By Jim Bruene on September 2, 2009 4:21 PM | Comments (1)

imageChecking account profits are being attacked on several fronts. Near-zero short-term interest rates have destroyed the profitability of the balances. Regulators and activists are putting pressure on penalty fees. And consumers are loath to pay monthly charges for what's been positioned as a free service for so long.

So how is it that Fifth Third Bank is able to bundle a service into its checking account that typically costs consumers $12 or more per month? They are bringing back the monthly fee (see note 1), charging either $7.50 or $15 per month for a so-called package account (see options below). It's a strategy right out of Marketing 101: figure out what customers want, then build the  product, package it right, promote it well, and price it for the value delivered.

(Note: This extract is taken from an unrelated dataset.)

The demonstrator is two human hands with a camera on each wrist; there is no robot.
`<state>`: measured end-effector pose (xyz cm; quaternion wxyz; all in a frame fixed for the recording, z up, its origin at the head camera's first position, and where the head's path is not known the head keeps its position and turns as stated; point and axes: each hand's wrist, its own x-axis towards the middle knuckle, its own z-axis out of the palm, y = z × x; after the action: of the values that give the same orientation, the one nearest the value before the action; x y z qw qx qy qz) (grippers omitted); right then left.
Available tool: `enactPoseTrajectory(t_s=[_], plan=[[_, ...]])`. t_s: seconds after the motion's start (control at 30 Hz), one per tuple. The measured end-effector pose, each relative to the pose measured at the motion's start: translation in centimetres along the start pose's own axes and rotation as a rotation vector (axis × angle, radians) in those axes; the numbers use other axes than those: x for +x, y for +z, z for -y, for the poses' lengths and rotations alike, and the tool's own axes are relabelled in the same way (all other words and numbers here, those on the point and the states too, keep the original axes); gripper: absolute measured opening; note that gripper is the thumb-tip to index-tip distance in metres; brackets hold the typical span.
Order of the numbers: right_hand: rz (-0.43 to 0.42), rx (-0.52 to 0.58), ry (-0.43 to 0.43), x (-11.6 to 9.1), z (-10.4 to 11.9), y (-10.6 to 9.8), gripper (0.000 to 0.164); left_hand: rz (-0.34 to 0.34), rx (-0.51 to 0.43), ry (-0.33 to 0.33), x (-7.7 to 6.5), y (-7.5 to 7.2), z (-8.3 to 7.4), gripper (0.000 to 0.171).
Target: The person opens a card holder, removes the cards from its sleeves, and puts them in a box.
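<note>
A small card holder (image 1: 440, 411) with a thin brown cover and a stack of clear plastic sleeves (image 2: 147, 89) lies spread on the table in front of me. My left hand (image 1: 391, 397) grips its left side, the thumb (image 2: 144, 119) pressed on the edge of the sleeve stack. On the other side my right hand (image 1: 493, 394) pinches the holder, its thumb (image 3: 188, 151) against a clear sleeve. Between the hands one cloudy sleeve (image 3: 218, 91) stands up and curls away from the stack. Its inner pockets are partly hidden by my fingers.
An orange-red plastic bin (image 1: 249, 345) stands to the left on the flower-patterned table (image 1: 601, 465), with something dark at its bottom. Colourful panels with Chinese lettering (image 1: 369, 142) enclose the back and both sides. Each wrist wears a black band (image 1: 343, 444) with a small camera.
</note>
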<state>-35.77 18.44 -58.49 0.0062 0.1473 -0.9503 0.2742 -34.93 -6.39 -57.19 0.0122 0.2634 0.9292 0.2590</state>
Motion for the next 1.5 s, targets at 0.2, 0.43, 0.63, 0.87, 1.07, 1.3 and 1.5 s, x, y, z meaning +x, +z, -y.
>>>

I believe Fifth Third has taken the right tack with its checking accounts, though it should go even further (see analysis). The bank offers two non-interest checking account bundles (PDF comparison here), neither of which are free of charge no matter how high the balance (note 2). Instead of offering fee waivers, the bank has bundled full-service three-bureau credit report monitoring and identity theft services powered by Affinion (link to Fifth Third Identity Alerts). And the monitoring is available for BOTH names on a joint checking account (note 3). 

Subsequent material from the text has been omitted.